* **Work task**:
Based on the listing below, report how many lines contain the word "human". Nothing but the number, please.

━━━━

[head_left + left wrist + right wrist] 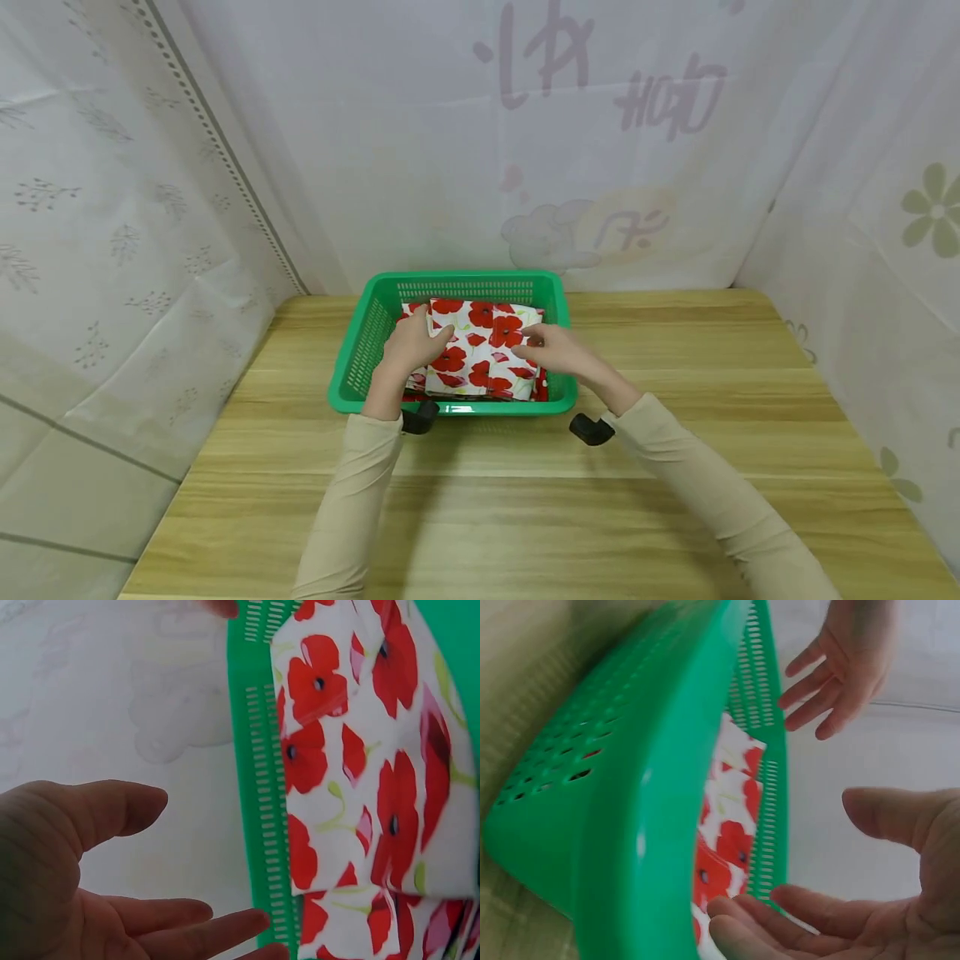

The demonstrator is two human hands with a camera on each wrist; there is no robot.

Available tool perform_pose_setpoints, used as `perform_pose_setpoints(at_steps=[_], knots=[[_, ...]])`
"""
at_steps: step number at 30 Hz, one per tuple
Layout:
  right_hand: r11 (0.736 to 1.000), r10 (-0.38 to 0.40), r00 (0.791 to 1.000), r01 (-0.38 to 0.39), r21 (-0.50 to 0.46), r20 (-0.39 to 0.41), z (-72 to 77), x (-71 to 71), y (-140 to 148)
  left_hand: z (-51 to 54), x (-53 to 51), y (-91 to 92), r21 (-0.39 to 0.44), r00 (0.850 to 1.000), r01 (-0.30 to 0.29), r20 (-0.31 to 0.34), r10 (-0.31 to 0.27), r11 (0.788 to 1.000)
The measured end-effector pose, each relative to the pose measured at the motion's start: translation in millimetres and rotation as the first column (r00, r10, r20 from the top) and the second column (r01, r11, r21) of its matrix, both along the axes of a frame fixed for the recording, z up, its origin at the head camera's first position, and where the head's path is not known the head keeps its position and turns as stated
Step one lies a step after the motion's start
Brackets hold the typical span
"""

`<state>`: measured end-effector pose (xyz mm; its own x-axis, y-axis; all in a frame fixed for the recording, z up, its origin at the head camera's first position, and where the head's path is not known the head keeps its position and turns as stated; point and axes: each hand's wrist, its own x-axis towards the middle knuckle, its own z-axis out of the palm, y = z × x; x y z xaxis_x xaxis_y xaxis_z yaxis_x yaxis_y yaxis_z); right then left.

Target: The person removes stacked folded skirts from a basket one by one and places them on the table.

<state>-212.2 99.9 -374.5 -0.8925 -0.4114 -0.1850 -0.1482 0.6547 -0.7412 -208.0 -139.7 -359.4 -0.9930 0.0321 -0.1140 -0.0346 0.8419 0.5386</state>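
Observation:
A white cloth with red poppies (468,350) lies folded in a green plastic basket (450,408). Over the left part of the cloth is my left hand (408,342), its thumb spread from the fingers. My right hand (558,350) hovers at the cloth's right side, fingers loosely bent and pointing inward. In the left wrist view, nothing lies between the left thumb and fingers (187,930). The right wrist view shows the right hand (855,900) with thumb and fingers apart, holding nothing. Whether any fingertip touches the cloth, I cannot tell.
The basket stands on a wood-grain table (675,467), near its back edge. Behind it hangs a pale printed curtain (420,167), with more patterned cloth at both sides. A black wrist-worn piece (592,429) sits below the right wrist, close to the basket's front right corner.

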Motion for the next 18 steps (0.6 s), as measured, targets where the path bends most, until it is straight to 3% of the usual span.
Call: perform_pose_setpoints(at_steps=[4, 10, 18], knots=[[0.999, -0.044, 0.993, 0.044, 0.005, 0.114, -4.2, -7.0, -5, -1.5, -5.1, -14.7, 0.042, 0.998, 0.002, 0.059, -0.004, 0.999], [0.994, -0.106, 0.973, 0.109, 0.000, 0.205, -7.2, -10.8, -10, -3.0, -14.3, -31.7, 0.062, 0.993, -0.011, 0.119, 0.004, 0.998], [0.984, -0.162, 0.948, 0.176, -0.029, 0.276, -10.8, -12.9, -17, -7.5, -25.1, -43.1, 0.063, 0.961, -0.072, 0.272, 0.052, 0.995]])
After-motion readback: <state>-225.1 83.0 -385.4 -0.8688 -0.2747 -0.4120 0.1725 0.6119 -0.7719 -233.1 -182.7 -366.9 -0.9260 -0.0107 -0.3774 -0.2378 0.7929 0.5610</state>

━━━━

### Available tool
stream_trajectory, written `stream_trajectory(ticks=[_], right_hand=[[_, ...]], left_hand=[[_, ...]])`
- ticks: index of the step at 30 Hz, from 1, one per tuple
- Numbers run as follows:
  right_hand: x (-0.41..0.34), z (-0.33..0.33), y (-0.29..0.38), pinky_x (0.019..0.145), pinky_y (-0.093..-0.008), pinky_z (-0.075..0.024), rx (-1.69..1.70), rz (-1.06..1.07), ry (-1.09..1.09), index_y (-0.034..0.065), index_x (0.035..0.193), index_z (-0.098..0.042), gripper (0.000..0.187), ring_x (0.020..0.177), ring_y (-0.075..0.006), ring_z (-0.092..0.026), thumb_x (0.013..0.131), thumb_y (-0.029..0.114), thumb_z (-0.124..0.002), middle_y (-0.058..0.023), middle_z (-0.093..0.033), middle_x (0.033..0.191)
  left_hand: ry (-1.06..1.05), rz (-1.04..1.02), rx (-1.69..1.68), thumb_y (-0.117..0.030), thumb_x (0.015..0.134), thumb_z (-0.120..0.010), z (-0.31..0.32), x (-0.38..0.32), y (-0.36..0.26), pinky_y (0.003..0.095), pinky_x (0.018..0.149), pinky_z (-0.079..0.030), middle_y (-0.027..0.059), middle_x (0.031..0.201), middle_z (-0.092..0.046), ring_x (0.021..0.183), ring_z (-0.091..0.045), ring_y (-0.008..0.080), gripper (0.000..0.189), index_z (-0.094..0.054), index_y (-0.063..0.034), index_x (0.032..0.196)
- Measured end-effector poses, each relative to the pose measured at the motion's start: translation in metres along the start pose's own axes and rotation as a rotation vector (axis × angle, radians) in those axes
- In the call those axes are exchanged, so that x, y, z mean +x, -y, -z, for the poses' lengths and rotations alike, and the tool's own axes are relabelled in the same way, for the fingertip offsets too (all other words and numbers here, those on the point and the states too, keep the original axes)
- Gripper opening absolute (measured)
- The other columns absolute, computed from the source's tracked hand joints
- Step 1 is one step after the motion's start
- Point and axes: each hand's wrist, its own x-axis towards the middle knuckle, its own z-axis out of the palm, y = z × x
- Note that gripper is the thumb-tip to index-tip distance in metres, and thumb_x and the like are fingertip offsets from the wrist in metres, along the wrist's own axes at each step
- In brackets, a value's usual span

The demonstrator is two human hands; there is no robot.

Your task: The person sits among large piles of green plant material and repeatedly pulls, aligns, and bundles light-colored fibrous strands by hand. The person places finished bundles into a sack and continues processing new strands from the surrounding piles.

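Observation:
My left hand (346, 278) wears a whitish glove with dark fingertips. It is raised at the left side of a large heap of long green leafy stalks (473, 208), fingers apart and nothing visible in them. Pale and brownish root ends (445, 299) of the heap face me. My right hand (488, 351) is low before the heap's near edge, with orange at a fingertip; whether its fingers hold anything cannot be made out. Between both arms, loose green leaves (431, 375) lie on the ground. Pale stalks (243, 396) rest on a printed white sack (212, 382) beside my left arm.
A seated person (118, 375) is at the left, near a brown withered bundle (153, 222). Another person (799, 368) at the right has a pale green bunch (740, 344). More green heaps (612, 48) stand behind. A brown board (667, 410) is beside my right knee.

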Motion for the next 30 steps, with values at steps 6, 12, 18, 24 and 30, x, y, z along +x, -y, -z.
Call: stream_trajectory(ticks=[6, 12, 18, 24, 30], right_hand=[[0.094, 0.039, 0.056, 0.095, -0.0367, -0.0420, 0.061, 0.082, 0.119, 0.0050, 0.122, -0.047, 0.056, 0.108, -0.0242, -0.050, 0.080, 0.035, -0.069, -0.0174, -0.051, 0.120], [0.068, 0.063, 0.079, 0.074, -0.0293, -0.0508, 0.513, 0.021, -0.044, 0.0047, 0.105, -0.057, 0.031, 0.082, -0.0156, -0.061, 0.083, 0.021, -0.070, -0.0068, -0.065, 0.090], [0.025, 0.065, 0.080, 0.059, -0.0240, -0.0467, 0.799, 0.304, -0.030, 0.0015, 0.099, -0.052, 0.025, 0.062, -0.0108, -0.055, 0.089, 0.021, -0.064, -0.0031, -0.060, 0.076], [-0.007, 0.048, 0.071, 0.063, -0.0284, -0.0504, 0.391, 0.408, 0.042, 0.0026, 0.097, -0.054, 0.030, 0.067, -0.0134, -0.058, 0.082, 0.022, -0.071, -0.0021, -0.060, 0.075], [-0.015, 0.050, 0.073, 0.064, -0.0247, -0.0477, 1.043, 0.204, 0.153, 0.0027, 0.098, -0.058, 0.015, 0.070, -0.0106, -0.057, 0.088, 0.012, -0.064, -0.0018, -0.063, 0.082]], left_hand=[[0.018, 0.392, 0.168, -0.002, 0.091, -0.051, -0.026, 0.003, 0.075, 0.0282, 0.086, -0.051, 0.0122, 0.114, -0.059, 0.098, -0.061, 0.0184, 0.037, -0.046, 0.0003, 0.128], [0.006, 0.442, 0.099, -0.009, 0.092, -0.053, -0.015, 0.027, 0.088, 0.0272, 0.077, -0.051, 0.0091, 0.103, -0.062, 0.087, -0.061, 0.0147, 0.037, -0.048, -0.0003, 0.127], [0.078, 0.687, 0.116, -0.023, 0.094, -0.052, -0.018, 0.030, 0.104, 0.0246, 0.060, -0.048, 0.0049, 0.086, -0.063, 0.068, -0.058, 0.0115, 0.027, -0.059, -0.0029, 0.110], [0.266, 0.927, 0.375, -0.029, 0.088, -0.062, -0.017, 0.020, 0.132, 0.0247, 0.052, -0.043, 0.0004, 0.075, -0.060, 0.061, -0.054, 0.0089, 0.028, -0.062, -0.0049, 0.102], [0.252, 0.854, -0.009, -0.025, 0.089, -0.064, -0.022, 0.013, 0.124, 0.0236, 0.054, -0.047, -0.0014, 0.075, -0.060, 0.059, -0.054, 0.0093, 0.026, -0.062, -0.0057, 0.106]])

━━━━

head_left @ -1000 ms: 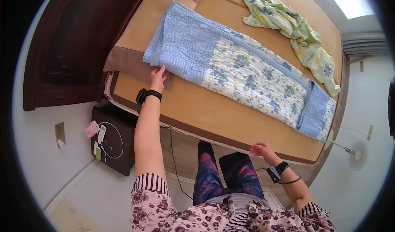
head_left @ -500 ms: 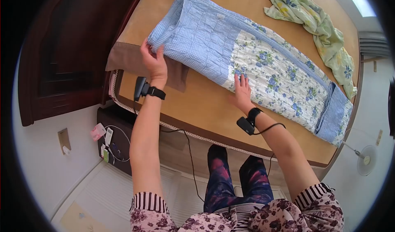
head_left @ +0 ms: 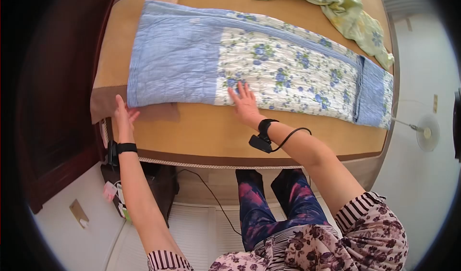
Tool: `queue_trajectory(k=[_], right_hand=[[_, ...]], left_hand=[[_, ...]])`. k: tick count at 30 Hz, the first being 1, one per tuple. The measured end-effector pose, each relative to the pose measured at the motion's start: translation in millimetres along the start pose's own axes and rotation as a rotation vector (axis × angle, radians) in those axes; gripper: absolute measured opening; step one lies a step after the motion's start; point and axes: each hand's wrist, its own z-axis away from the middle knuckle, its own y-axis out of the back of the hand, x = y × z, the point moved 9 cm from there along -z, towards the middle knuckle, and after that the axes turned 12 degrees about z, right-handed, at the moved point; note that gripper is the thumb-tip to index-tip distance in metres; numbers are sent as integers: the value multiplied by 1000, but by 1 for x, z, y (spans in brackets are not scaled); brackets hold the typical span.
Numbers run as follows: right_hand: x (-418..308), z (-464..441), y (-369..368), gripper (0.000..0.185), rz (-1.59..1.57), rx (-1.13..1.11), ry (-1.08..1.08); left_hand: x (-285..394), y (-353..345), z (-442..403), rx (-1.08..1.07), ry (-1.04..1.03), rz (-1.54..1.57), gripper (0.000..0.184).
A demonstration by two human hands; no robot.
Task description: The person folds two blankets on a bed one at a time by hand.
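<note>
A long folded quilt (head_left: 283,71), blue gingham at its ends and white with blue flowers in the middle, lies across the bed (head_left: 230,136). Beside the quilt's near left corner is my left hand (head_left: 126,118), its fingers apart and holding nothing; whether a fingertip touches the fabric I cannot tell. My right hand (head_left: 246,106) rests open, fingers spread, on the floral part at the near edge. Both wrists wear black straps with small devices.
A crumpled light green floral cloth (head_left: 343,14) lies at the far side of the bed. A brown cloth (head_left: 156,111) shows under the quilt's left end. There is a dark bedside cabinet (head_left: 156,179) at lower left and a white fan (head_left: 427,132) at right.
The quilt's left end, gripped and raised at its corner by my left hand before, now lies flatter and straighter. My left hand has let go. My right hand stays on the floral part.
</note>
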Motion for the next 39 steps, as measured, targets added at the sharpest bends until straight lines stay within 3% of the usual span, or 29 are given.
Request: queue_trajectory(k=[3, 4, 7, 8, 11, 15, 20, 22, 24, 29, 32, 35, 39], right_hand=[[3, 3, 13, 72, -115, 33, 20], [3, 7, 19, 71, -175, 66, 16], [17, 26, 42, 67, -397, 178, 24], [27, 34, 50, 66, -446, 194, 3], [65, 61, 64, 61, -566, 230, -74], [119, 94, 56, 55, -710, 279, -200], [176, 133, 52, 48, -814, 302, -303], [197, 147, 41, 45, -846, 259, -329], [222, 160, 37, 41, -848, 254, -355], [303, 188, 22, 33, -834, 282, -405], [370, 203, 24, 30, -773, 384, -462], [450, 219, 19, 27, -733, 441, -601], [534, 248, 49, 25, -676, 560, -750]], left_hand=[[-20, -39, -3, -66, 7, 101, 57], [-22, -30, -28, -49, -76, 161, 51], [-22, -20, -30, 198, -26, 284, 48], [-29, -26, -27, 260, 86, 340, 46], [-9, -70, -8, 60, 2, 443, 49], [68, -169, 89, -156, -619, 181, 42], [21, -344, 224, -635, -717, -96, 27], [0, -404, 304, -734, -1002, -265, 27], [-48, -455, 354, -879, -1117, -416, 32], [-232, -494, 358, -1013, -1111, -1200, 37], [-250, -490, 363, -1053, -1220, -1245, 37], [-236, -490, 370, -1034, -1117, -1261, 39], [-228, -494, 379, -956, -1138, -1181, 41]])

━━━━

* **Response area**:
3